In August, Stevens & Wilkinson asked the judge overseeing the Gwinnett case to dismiss it, arguing the plaintiffs’ claims don’t stack up for a variety of reasons. The firm said in part that any injuries were the fault of others it didn’t control and that it had acted in good faith under applicable industry standards without breaching any duties owed to the plaintiffs.
“The damages alleged by Plaintiffs were not proximately caused by the actions of S&W or any of its agents or employees within the course and scope of their employment, and accordingly, there can be no recovery from S&W,” the firm wrote in its dismissal bid. “S&W denies that it was negligent or that it is liable to Plaintiffs.”

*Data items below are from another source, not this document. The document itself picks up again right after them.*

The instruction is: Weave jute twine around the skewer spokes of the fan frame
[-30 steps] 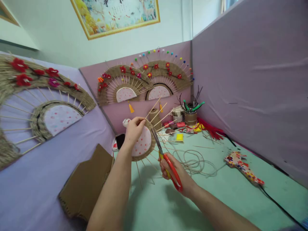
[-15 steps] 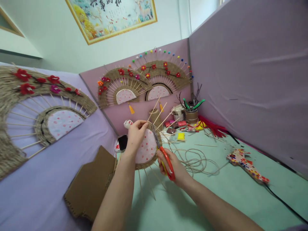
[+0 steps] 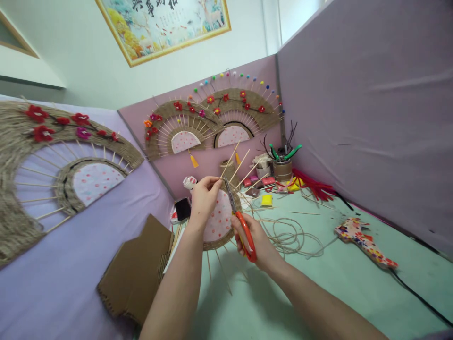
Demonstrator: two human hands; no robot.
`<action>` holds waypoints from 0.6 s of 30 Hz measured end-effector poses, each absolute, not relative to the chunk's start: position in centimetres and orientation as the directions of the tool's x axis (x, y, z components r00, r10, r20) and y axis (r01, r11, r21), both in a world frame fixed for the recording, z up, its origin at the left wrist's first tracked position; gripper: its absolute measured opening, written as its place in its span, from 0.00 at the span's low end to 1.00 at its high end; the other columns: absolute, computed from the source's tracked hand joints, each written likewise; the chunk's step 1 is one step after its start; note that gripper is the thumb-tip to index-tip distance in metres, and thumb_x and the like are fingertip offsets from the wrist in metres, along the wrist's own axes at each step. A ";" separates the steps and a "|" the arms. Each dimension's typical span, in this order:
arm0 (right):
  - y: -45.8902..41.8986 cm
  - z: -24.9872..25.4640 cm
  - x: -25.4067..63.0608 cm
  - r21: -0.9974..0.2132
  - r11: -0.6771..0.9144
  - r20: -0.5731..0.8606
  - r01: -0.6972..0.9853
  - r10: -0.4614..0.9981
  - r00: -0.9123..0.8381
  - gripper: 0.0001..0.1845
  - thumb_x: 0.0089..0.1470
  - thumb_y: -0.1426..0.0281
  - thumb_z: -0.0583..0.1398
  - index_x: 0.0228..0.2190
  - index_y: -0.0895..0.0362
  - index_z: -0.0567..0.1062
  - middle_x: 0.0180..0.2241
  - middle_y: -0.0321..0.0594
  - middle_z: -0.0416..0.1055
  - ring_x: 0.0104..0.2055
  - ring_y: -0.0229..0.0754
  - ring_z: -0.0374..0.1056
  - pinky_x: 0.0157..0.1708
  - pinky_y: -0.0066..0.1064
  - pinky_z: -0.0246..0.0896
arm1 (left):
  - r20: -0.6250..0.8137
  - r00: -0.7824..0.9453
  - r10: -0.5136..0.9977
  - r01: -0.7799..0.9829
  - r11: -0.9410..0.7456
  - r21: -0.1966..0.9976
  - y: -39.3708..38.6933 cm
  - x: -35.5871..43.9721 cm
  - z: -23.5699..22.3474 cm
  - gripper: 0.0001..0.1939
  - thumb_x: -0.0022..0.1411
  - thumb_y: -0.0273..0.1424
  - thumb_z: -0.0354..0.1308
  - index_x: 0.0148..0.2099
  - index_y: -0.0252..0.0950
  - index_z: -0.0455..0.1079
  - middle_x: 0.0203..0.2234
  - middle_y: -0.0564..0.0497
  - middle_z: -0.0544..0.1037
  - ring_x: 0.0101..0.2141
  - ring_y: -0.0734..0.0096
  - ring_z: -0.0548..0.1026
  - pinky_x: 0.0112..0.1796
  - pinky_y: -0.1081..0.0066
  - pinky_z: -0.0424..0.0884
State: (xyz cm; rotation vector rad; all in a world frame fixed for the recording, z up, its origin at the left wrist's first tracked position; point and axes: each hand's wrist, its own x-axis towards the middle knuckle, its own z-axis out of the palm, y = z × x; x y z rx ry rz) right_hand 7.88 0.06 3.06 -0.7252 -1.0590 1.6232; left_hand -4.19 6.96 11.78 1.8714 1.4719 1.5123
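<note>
My left hand (image 3: 205, 200) is closed, thumb and fingers pinching the upper rim of a round woven piece (image 3: 218, 219). The piece has a pink-dotted white centre, a twine border and thin wooden sticks (image 3: 241, 166) fanning out from its edge. Whether a loose twine end is also in that pinch, I cannot make out. Red-and-yellow-handled scissors (image 3: 247, 236) are gripped in my right hand (image 3: 261, 243). Their blades lie across the right side of the rim, with the tips close to my left fingertips. Loose twine (image 3: 292, 236) is coiled on the table right of the piece.
Cardboard (image 3: 138, 271) leans at the left. A patterned glue gun (image 3: 366, 241) with a black cord lies at the right. Behind are a twine spool (image 3: 230, 174), a can of tools (image 3: 282, 170), a yellow packet (image 3: 266, 200) and red pipe cleaners (image 3: 314, 186). Fan decorations (image 3: 184, 111) hang on the partitions.
Both hands, the round piece and the scissors have shifted slightly to the right. Less of the yellow handle shows now. The scissor tips are still beside my left fingertips.
</note>
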 end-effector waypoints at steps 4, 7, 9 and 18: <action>-0.1 3.2 7.8 -0.909 -0.125 -0.004 -0.397 0.956 -0.293 0.24 0.46 0.46 0.59 0.28 0.54 0.62 0.15 0.25 0.59 0.13 0.29 0.55 0.09 0.20 0.50 | 0.533 -0.080 0.842 0.529 -0.417 0.739 6.9 -4.2 11.8 0.08 0.55 0.33 0.57 0.34 0.34 0.74 0.30 0.48 0.80 0.33 0.69 0.75 0.38 0.70 0.68; 0.0 3.0 7.7 -0.919 -0.118 -0.001 -0.376 0.955 -0.297 0.24 0.47 0.46 0.59 0.27 0.54 0.62 0.14 0.24 0.57 0.12 0.29 0.54 0.09 0.20 0.48 | 0.539 -0.093 0.837 0.547 -0.410 0.730 6.7 -4.2 11.9 0.09 0.55 0.33 0.56 0.34 0.33 0.74 0.30 0.48 0.80 0.33 0.69 0.75 0.38 0.69 0.68; 0.0 2.9 7.7 -0.924 -0.099 0.016 -0.369 0.955 -0.297 0.23 0.47 0.47 0.59 0.26 0.54 0.62 0.14 0.24 0.56 0.11 0.28 0.53 0.09 0.20 0.48 | 0.539 -0.104 0.836 0.551 -0.403 0.731 6.6 -4.3 11.9 0.10 0.55 0.34 0.56 0.35 0.33 0.74 0.30 0.48 0.79 0.33 0.69 0.75 0.38 0.69 0.68; -0.6 2.5 7.5 -0.927 -0.068 0.029 -0.368 0.967 -0.252 0.24 0.47 0.47 0.59 0.25 0.53 0.60 0.13 0.24 0.55 0.10 0.30 0.52 0.08 0.22 0.49 | 0.523 -0.149 0.839 0.520 -0.384 0.763 6.5 -4.4 11.8 0.08 0.54 0.34 0.58 0.34 0.34 0.74 0.30 0.48 0.80 0.33 0.68 0.75 0.38 0.69 0.68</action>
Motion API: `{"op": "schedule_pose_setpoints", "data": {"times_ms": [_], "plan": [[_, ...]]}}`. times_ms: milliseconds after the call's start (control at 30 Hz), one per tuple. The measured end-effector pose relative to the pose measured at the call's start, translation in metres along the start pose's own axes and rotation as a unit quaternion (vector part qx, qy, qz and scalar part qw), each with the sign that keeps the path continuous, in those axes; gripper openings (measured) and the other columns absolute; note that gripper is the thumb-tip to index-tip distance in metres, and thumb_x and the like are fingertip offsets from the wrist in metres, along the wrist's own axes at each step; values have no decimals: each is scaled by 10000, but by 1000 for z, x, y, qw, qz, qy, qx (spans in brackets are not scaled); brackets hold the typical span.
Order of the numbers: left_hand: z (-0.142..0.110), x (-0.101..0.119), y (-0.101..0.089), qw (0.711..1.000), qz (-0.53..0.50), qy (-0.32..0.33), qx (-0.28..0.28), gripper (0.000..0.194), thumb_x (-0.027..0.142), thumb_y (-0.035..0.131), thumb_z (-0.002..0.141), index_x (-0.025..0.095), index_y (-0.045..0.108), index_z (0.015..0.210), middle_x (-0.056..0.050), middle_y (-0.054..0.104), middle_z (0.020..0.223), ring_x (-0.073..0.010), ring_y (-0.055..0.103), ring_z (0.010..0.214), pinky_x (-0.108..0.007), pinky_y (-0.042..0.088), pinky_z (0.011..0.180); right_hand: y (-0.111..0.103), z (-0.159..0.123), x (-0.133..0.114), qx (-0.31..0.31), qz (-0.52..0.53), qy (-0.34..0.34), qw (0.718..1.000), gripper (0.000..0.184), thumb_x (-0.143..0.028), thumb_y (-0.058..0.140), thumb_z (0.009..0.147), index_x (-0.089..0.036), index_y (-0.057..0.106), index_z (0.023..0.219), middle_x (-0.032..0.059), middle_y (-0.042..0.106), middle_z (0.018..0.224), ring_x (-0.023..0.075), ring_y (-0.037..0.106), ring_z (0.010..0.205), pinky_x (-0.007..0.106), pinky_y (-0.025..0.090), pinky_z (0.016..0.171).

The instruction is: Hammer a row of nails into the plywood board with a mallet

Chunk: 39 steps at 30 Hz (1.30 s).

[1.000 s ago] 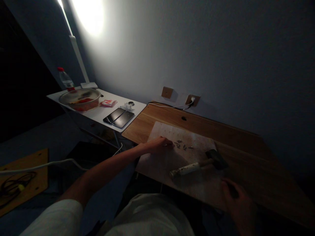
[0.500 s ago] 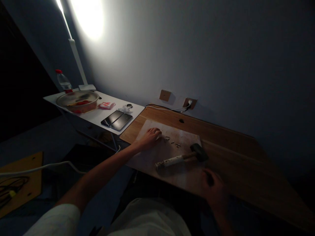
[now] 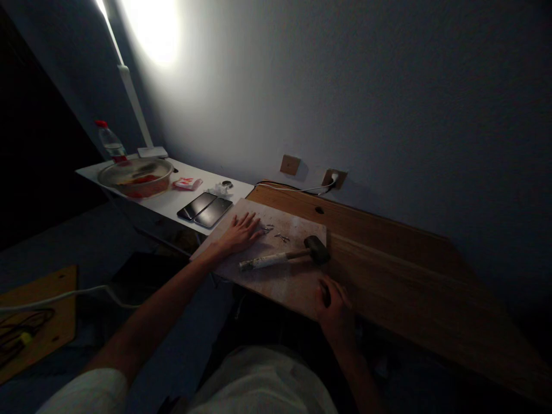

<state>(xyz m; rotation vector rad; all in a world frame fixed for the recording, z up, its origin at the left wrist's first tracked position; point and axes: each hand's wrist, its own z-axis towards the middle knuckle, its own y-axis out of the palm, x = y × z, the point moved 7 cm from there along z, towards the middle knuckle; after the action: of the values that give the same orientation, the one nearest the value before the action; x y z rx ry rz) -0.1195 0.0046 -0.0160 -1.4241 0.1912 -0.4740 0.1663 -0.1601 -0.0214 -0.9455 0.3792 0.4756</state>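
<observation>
Currently, left hand: fingers [image 3: 246, 221] spread wide, palm down on the pale board [image 3: 297, 282] just left of the frame's centre; the left hand [image 3: 242, 231] appears to grip nothing, its thumb just beside the small metal pieces [image 3: 282, 237].
Right hand: fingers curled, at the board's right edge, below and right of centre; a dark patch shows between thumb and fingers, and I cannot tell if the right hand [image 3: 334, 302] holds something or that is shadow.
Forearms: left stretches from the lower left toward the centre; right rises from the bottom edge, right of centre.
Metal pieces: 2 loose clusters near the frame's centre, on the board; too small to count.
Mallet: on the board, between the metal pieces and the right hand; the mallet [image 3: 282, 258] has its dark head right, pale handle left.
Board: tilted in the frame, across the left end of the wooden tabletop [image 3: 388, 270].
White tabletop: at left; the white tabletop [image 3: 166, 203] carries 2 phones [image 3: 197, 206], a bowl [image 3: 142, 187] and a bottle [image 3: 112, 142].
</observation>
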Motion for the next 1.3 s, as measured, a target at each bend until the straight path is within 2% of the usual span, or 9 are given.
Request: {"op": "schedule_pose_setpoints", "data": {"times_ms": [200,467,633,733,933,1100,1300], "plan": [[-4,-18,0,1000,10,-12,9,640,563,227,1015,189,341,1522,-113,217,1629,-291,166,1509,-532,92,1217,3,2,-6,-8,-1,-15,1000,325,-305,472,946,-121,680,1114,180,703,1108,285,629,1043,460,502,947],[-5,-11,-1,1000,14,-2,3,660,588,234,1007,179,382,1504,-132,295,1599,-303,239,1488,-541,87,1210,2,2,-7,-2,-45,-16,999,298,-298,501,934,-138,687,1104,157,684,1121,292,580,1069,469,482,963],[-5,-8,0,1000,15,-2,-16,717,618,222,997,166,278,1550,-138,253,1611,-291,191,1504,-541,78,1210,2,2,-3,-6,-63,-4,998,309,-330,500,932,-167,680,1122,150,638,1229,301,556,1107,482,468,971],[-6,-3,2,1000,6,10,-13,743,636,218,992,187,170,1582,-127,229,1619,-281,175,1509,-544,74,1208,0,2,0,-9,-36,-2,999,301,-327,486,937,-178,678,1115,139,652,1204,290,562,1116,471,465,982],[-6,18,8,999,9,33,-4,715,625,227,997,228,148,1586,-112,224,1624,-303,173,1506,-585,61,1196,-14,-2,17,-8,-10,5,1000,316,-367,469,947,-165,684,1060,152,685,1150,284,583,1095,466,476,972],[-3,50,11,997,19,73,28,635,547,266,1019,266,172,1581,-97,177,1640,-299,146,1513,-586,55,1202,-30,-9,38,-26,-31,19,999,330,-386,456,951,-173,676,1074,145,689,1177,288,593,1102,487,467,985],[0,88,19,994,16,105,13,594,497,258,1034,241,221,1569,-132,187,1632,-297,169,1508,-606,91,1196,-52,-19,66,-31,-16,38,999,360,-434,455,946,-185,662,1105,137,687,1192,282,615,1107,484,467,1003]]}}
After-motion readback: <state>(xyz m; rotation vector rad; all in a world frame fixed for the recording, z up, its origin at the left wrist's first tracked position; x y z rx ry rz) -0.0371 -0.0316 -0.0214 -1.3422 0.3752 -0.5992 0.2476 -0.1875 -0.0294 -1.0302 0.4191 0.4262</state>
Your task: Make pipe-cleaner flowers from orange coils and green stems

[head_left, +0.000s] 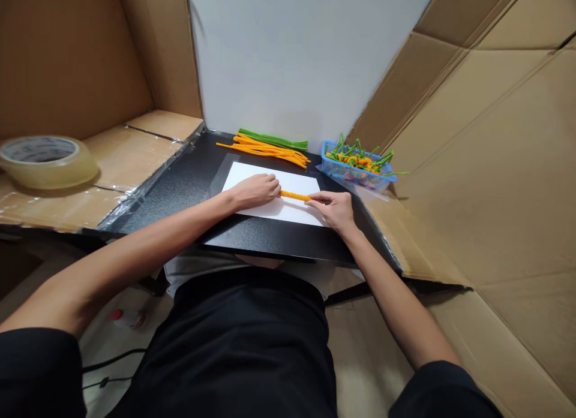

The lawsuit filed in Gwinnett alleged that Stevens & Wilkinson was hired by the Georgia Department of Natural Resources as the architect, “designated design professional” and “building official” for a project to repair and replace Sapelo Island docks and gangways. It alleged Stevens & Wilkinson was responsible for providing “overall project management and site architectural services” for the project, which was part of a settlement in an earlier court case between Sapelo Island residents and the state.
In its response to the Gwinnett lawsuit, Stevens & Wilkinson said its involvement in the Sapelo Island project was limited. It also denied that the ferry dock gangway was poorly designed and constructed.
There were an estimated 40 people on the metal gangway when it buckled, sending about 20 plummeting into the river below, authorities said.
Lawyers for the victims and their families said the gangway should have supported at least 100 pounds per square foot but was designed and built to withstand less than a third of that weight. They said many of those plunged into the water were elderly, limited in mobility and unable to grasp rescuers’ outstretched hands or flotation devices thrown from the nearby ferry.
Two years before the gangway collapse, several state employees expressed concern about the structure, an AJC investigation found.
The celebration that day was to honor Sapelo Island’s Gullah Geechee community, comprised of the descendants of enslaved people who inhabited the island generations ago.